Films and Casting TEMPLE Pty Ltd is an Australian-based international film production, film consultancy and casting company based in Fox Studios Australia-Sydney. The company was founded in 2000 by film director Anupam Sharma and is committed to making diverse Australian films for a global audience. The company is recognized for pioneering film links between India and Australia and specialises in Bollywood/Indian cinema.

About

Films and Casting TEMPLE first opened its doors on 30 August 2000. Their first feature film project as Australian producers was Dil Chahta Hai, which was released in 2001. Post this as a consultant production company or Australian production company they produced many renowned Bollywood films such as Koi Mil Gaya, Heyy Babyy, Salaam Namaste, Dhoom, along with international films like the Danish film At Worlds End, Chinese film Love in Hong Kong and Just Dance the TV Series.

In 2000 the late Yash Johar hired TEMPLE for consultancy and location work in Australia for Kabhi Khushi Kabhi Gham.

In 2001 and 2002 TEMPLE produced as Australian Production company two of the biggest ads for India which included Bharthi Birth TVC, Scorpio Launch TVC, Hero Honda, Lays chips.

2000 hired by Yash Raj Films to provide specialist crew for Dhoom.

In 2003 TEMPLE was the Australian Production Company for Janansheen.

In 2003 TEMPLE produced and released the first-ever guide to filming in Australia for the Indian film industry. The guide was launched in Mumbai by Australian Tourist Commission.

In 2004, a delegation composed of key players from the Australian entertainment industry including Producer John Winter (‘Rabbit Proof Fence’, ‘Doing Time for Patsy Cline’) who was also heading the delegation, Steve Cooper, M.D of the multi-award-winning Australian post-production company, BEEPS, and Shireen Ardeshir from IDP Education supported by The Australia India Business Council (AIBC) and its film chapter the Australia India Film Arts Media and Entertainment (FAME) Council, along with ausFILM, Australian Film Commission, and various State film bodies initiated by Anupam Sharma owner of Sydney based production company Films and Casting TEMPLE pty ltd was a major player at FRAMES 2004 – the biggest Asian convention on the entertainment business which was held in Mumbai from the 15th to 17 March.

In 2005 Temple was again hired by Dharma for consultancy and location surveys for their film Kabhi Alvida Na Kehna and Yash Raj Films for their film Salaam Namaste.

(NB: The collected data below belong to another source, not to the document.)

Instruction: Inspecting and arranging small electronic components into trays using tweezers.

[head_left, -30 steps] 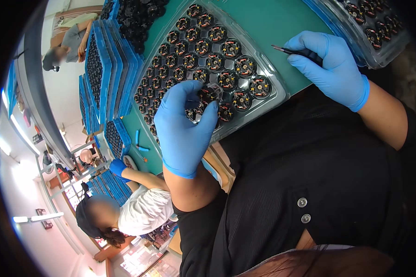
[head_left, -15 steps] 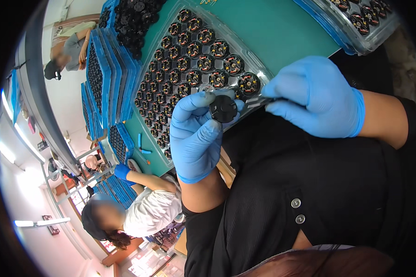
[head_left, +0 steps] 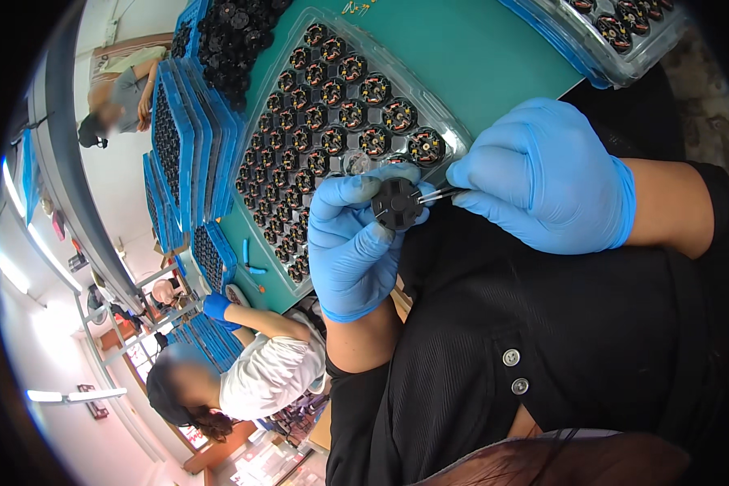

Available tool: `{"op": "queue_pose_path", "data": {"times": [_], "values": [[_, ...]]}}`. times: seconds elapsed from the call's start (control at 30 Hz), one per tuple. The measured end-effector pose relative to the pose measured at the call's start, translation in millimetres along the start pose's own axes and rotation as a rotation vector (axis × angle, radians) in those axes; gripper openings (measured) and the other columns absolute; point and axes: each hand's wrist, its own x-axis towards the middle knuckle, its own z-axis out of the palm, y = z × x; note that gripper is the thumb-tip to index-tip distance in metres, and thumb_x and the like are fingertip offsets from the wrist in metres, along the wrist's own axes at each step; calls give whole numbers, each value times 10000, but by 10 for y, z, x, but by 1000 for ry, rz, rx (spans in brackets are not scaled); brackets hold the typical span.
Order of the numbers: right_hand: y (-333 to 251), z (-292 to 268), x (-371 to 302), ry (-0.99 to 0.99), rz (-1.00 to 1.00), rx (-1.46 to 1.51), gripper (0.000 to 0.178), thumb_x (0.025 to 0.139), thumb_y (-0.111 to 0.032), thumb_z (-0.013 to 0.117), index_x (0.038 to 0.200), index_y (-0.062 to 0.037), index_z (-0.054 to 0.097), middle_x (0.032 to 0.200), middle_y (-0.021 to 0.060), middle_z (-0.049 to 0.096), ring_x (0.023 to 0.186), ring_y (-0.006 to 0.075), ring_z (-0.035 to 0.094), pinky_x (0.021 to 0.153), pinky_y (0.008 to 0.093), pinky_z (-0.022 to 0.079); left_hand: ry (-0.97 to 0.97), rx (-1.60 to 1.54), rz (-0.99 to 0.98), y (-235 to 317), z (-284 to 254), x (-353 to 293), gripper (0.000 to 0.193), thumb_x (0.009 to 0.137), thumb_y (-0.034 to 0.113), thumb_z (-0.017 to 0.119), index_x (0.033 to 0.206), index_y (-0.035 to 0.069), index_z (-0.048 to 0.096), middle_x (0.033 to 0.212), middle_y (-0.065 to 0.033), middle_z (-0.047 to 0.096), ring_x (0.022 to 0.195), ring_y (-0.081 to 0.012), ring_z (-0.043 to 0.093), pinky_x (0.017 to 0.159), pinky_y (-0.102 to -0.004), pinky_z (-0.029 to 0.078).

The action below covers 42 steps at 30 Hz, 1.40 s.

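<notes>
Workshop interior at far left, with pale walls and a lit strip light (head_left: pixel 77 395). Further right, co-worker in grey (head_left: pixel 125 97) near the upper edge, then blue tray stack (head_left: pixel 211 134) loaded with dark parts. Next, heap of black parts (head_left: pixel 239 36) at the top; below it, blue-handled hand tool (head_left: pixel 246 254) on green work surface (head_left: pixel 478 73), and co-worker in white shirt (head_left: pixel 271 377) lower down.

At centre, clear plastic tray (head_left: pixel 413 86) with rows of round black assemblies (head_left: pixel 352 113), red and yellow details visible. In front of the near tray edge, gloved left hand (head_left: pixel 344 251): thumb and finger closed in a pinch on black disc-shaped component (head_left: pixel 397 204), flat face towards the camera. At the right rim of the disc, tips of tweezers (head_left: pixel 436 196), prongs slightly apart; not possible to tell whether clamped on a feature or only touching. Tweezers pinched between thumb and fingers of gloved right hand (head_left: pixel 535 178). At upper right, second clear tray (head_left: pixel 652 55) with similar assemblies, well apart from both hands.

Caution: possible rotation or slip of the disc under sideways tweezer pressure, owing to an unsupported right side; possible scratch from tips skidding off the rim; possible drop onto the assemblies if the left pinch loosens
</notes>
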Motion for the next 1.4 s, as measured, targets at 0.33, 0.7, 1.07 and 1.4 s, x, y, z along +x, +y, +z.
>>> {"op": "queue_pose_path", "data": {"times": [0.33, 0.7, 1.07, 1.4], "values": [[32, 24, 25, -7, -64, -37, 288, 656, -132, 804, 894, -81, 650, 749, 34, 595, 646, 230, 593, 587, 371, 433, -32, 18, 9, 17, 36, -23, 380, 819, -9, 707, 1171, 6, 564, 1198, -315, 581, 1027, -372, 645, 885, -436, 550], [334, 120, 76, 126, 184, 126, 141, 791, -140, 711, 848, -50, 618, 729, 116, 600, 678, 309, 601, 623, 394, 471, 380, 1460, 69, 393, -240, 187, 379, 782, -11, 713, 1150, 8, 622, 997, -99, 689, 870, -143, 649, 772, -282, 521], [530, 163, 18, 123, 366, 343, 164, 838, -24, 694, 981, 27, 633, 845, 83, 640, 732, 112, 584, 681, 260, 492, 169, 1805, 171, 307, -294, 296, 277, 713, 81, 783, 977, 50, 704, 946, -155, 690, 883, -323, 660, 785, -379, 519], [556, 155, 9, 74, 372, 275, 203, 833, -39, 699, 1014, 22, 631, 901, 112, 669, 800, 172, 651, 734, 281, 517, 261, 1626, 166, 430, -406, 468, 214, 716, 55, 791, 908, 18, 702, 877, -131, 689, 762, -225, 666, 692, -315, 523]]}}
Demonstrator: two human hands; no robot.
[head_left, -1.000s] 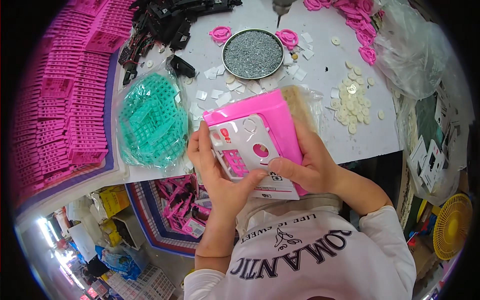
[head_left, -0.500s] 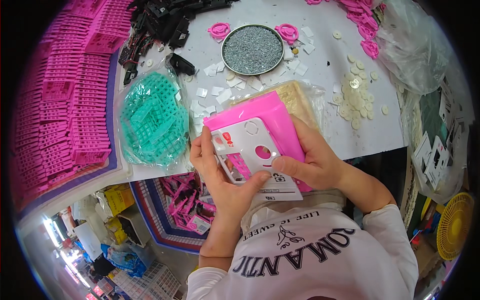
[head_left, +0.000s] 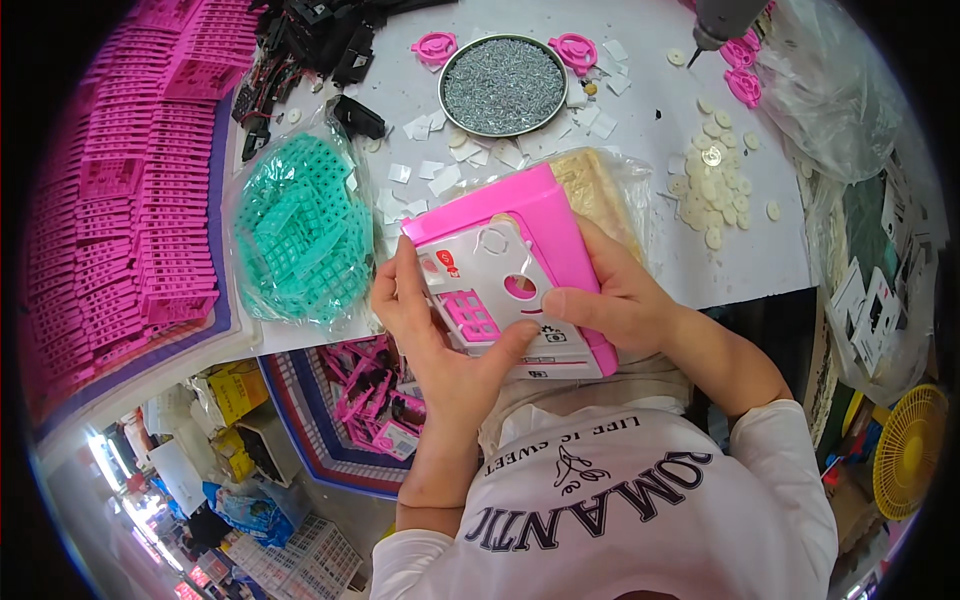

In 2006 and 2007 TEMPLE was hired as an Australian production company for a series of projects for Australia which included Love Story 2050, Heyy Babyy, Van Heusen Autumn and Spring launch.

2008 Temple was hired by the cult TV Program MTV Roadies to be their Australian Production Company and also produced the promos for Real TV for TACTIC Australia in India.

As part of its initiative to promote film-related professional exchange between India and Australia, Films and Casting TEMPLE's managing director started an Australian film initiative that held its inaugural event, called the Australian Film Festival of India in December 2011. The festival received strong support from film professionals in India as well as Australia, with some well-known people such as Baz Luhrmann, Bill Bennett, John Winter and Hugh Jackman. In 2012, renowned Australian director Bill Bennett announced that his next thriller would be shot in India as a collaborative project. The festival is now in its third year of production and making.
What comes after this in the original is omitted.